A: Habitualmente tu aprendes e lês para teres uma única resposta. E quando eles são confrontados com múltiplas respostas também é interessante. Mesmo as intervenções das professoras: há partilha de histórias de vida que, se calhar, elas não fariam (porque não era o lugar) se esta conversa não estivesse ali a acontecer, se nós não estivéssemos todos a trocar de lugares e de papéis.
M: Houve algumas situações em que nós estávamos a abordar os Descobrimentos e a professora diz: «Pois, é que a gente ainda não deu esta matéria». Mas eu vi, na cara de duas ou três professoras assomar a dúvida: «Como é que eu vou abordar isto a partir do livro sem deixar de considerar esta informação que o projeto tem suscitado?» Porque agora já não podes dizer «descobri» sem os alunos questionarem e quererem saber mais: «Então, e a perspetiva do outro lado?» Espero eu! Estas disrupções não têm como propósito fechar, mas, pelo contrário, abrir.

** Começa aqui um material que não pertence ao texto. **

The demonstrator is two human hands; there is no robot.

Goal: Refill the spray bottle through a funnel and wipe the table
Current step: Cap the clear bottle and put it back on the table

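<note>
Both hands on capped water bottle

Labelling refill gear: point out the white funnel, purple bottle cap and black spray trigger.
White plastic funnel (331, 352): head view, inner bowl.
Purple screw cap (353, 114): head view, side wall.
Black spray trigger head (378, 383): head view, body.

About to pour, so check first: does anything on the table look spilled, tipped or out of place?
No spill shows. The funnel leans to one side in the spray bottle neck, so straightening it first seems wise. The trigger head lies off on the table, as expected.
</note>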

A: Começamos por trabalhar a História, por trabalhar temas duros da expansão marítima e partir do lugar «outro», assentando na questão: Como é que o Funaná migra de Cabo Verde para o Brasil e para Portugal? E essa pergunta permitiu compreendemos os diferentes lugares de migração, aculturação, resistência por trás desta viagem e troca cultural.
M: É porque nós estamos a abordar o Funaná como História, como música que faz História. Quando nós falamos disto, falamos no sentido de entender as muitas histórias: não são só as letras das canções, são os ritmos e os instrumentos que foram utilizados ou reutilizados, as adaptações decorrentes da necessidade e da oportunidade. Porque os acordeões estavam estragados e não havia outros, os músicos de Cabo Verde fizeram uma afinação diferente (porque há outras maneiras de afinar, outras escalas) e daí nascem sonoridades diferentes.
A música e os ritmos também são História, porque estão dentro de nós, porque nos influenciam, dão-nos uma maneira de estar ou de ter sentimentos que são diferentes. Então, tentamos abordar a questão da História não só através dos livros, das inscrições e dos seus processos individuais, cognitivos de assimilação da mesma.
A Andreia já trabalhou muito com crianças. O Márcio já tinha tido esta experiência?
M: Já. Na Alemanha trabalhei com miúdos de várias idades, dos 11 aos 25. Estes projetos sempre foram muito importantes para o meu trabalho e percurso artístico. Projetos que estavam diretamente ligados às comunidades, onde fazia questão que fossem trabalhados em colaboração e co-autoria.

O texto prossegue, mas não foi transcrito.